**Task objective:** Working from the entries that follow, retype each one without any alteration.

Start of Block

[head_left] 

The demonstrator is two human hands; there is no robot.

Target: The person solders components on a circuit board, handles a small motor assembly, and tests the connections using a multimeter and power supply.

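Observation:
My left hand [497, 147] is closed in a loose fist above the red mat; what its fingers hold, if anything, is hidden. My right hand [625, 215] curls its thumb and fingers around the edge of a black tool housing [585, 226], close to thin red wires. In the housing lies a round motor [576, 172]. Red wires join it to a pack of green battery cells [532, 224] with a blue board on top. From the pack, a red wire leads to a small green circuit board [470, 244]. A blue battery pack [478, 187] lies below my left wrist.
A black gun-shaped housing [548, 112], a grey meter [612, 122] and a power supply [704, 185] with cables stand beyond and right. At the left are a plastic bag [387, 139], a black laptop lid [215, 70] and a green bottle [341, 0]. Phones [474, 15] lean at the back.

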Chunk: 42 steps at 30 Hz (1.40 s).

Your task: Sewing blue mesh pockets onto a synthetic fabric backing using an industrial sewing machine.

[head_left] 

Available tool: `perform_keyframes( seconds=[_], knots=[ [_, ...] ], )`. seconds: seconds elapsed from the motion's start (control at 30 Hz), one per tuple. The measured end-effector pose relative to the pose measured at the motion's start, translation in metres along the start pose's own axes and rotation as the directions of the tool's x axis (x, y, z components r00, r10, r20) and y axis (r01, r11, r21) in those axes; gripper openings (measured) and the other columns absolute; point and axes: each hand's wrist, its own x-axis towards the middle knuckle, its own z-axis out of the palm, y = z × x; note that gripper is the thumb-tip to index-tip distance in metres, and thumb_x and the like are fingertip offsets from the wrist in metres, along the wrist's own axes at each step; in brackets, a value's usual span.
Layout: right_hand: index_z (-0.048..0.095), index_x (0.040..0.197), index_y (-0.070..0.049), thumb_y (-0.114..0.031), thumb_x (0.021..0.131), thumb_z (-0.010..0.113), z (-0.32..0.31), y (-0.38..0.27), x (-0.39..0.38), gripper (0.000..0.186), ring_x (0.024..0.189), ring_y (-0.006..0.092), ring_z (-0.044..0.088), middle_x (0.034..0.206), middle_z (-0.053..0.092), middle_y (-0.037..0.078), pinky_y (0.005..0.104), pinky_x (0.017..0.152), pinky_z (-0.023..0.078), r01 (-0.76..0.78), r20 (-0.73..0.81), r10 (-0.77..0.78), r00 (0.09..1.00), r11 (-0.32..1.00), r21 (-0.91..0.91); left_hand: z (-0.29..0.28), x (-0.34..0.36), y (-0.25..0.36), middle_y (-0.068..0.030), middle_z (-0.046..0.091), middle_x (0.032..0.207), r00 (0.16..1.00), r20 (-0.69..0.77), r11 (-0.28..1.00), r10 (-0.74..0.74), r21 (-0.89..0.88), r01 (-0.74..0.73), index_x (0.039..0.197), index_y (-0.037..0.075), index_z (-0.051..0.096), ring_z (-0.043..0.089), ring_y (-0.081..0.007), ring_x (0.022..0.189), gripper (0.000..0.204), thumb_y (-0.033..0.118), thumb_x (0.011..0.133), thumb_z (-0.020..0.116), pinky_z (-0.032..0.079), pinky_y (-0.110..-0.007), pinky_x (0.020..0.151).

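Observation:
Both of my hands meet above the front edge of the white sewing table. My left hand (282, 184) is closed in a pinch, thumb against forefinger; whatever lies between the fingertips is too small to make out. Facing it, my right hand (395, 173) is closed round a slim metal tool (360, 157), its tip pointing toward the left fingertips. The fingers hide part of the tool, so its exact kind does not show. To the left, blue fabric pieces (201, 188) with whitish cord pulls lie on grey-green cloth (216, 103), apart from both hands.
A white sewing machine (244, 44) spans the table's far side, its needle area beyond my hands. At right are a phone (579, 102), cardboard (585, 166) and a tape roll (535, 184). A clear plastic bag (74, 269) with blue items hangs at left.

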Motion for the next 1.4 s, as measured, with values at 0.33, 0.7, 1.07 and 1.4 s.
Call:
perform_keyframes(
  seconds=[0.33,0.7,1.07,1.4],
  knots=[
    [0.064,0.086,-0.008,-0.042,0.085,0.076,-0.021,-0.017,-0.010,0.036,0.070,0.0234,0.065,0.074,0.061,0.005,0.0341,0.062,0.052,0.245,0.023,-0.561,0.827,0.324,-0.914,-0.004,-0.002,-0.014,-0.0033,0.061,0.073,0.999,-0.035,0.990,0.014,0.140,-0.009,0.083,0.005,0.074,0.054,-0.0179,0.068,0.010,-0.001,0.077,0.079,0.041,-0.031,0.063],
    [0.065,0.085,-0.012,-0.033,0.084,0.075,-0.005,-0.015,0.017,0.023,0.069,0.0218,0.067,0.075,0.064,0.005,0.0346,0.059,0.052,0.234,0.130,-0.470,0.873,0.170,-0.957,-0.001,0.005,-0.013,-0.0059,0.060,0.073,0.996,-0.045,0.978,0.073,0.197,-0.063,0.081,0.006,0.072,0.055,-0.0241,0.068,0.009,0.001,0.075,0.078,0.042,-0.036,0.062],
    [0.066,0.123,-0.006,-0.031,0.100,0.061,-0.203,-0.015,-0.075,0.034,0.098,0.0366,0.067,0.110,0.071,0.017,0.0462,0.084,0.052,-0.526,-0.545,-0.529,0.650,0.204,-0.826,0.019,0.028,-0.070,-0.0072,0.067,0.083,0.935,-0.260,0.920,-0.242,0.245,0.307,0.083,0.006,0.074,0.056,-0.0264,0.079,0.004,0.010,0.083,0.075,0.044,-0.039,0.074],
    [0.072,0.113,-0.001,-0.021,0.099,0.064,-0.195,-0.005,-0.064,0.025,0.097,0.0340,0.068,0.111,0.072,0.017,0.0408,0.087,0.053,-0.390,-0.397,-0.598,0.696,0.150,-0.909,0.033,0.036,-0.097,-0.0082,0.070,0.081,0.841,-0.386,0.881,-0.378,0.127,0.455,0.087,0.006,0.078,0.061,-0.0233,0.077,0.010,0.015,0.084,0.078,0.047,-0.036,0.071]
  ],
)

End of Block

**Solution:**
[head_left] 

The demonstrator is two human hands; there is no robot.

Target: The person solders components on a circuit board, handles a small motor assembly, and tests the connections using a multimeter and power supply.

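Observation:
My left hand [497, 147] is closed in a loose fist above the red mat; what its fingers hold, if anything, is hidden. My right hand [625, 215] curls its thumb and fingers around the edge of a black tool housing [585, 226], close to thin red wires. In the housing lies a round motor [576, 172]. Red wires join it to a pack of green battery cells [532, 224] with a blue board on top. From the pack, a red wire leads to a small green circuit board [470, 244]. A blue battery pack [478, 187] lies below my left wrist.
A black gun-shaped housing [548, 112], a grey meter [612, 122] and a power supply [704, 185] with cables stand beyond and right. At the left are a plastic bag [387, 139], a black laptop lid [215, 70] and a green bottle [341, 0]. Phones [474, 15] lean at the back.
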
Chunk: 42 steps at 30 Hz (1.40 s).

Your task: Sewing blue mesh pockets onto a synthetic fabric backing using an industrial sewing machine.

[head_left] 

Available tool: `perform_keyframes( seconds=[_], knots=[ [_, ...] ], )`. seconds: seconds elapsed from the motion's start (control at 30 Hz), one per tuple. The measured end-effector pose relative to the pose measured at the motion's start, translation in metres along the start pose's own axes and rotation as the directions of the tool's x axis (x, y, z components r00, r10, r20) and y axis (r01, r11, r21) in those axes; gripper openings (measured) and the other columns absolute; point and axes: each hand's wrist, its own x-axis towards the middle knuckle, its own z-axis out of the palm, y = z × x; note that gripper is the thumb-tip to index-tip distance in metres, and thumb_x and the like are fingertip offsets from the wrist in metres, along the wrist's own axes at each step; in brackets, a value's usual span.
Layout: right_hand: index_z (-0.048..0.095), index_x (0.040..0.197), index_y (-0.070..0.049), thumb_y (-0.114..0.031), thumb_x (0.021..0.131), thumb_z (-0.010..0.113), z (-0.32..0.31), y (-0.38..0.27), x (-0.39..0.38), gripper (0.000..0.186), ring_x (0.024..0.189), ring_y (-0.006..0.092), ring_z (-0.044..0.088), middle_x (0.034..0.206), middle_z (-0.053..0.092), middle_y (-0.037..0.078), pinky_y (0.005..0.104), pinky_x (0.017..0.152), pinky_z (-0.023..0.078), r01 (-0.76..0.78), r20 (-0.73..0.81), r10 (-0.77..0.78), r00 (0.09..1.00), r11 (-0.32..1.00), r21 (-0.91..0.91); left_hand: z (-0.29..0.28), x (-0.34..0.36), y (-0.25..0.36), middle_y (-0.068..0.030), middle_z (-0.046..0.091), middle_x (0.032..0.207), r00 (0.16..1.00), r20 (-0.69..0.77), r11 (-0.28..1.00), r10 (-0.74..0.74), r21 (-0.89..0.88), r01 (-0.74..0.73), index_x (0.039..0.197), index_y (-0.037..0.075), index_z (-0.051..0.096), ring_z (-0.043..0.089), ring_y (-0.081..0.007), ring_x (0.022..0.189), gripper (0.000..0.204), thumb_y (-0.033..0.118), thumb_x (0.011..0.133), thumb_z (-0.020..0.116), pinky_z (-0.032..0.079), pinky_y (-0.110..-0.007), pinky_x (0.020..0.151).

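Observation:
Both of my hands meet above the front edge of the white sewing table. My left hand (282, 184) is closed in a pinch, thumb against forefinger; whatever lies between the fingertips is too small to make out. Facing it, my right hand (395, 173) is closed round a slim metal tool (360, 157), its tip pointing toward the left fingertips. The fingers hide part of the tool, so its exact kind does not show. To the left, blue fabric pieces (201, 188) with whitish cord pulls lie on grey-green cloth (216, 103), apart from both hands.
A white sewing machine (244, 44) spans the table's far side, its needle area beyond my hands. At right are a phone (579, 102), cardboard (585, 166) and a tape roll (535, 184). A clear plastic bag (74, 269) with blue items hangs at left.
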
Motion for the next 1.4 s, as measured, with values at 0.33, 0.7, 1.07 and 1.4 s.
Call:
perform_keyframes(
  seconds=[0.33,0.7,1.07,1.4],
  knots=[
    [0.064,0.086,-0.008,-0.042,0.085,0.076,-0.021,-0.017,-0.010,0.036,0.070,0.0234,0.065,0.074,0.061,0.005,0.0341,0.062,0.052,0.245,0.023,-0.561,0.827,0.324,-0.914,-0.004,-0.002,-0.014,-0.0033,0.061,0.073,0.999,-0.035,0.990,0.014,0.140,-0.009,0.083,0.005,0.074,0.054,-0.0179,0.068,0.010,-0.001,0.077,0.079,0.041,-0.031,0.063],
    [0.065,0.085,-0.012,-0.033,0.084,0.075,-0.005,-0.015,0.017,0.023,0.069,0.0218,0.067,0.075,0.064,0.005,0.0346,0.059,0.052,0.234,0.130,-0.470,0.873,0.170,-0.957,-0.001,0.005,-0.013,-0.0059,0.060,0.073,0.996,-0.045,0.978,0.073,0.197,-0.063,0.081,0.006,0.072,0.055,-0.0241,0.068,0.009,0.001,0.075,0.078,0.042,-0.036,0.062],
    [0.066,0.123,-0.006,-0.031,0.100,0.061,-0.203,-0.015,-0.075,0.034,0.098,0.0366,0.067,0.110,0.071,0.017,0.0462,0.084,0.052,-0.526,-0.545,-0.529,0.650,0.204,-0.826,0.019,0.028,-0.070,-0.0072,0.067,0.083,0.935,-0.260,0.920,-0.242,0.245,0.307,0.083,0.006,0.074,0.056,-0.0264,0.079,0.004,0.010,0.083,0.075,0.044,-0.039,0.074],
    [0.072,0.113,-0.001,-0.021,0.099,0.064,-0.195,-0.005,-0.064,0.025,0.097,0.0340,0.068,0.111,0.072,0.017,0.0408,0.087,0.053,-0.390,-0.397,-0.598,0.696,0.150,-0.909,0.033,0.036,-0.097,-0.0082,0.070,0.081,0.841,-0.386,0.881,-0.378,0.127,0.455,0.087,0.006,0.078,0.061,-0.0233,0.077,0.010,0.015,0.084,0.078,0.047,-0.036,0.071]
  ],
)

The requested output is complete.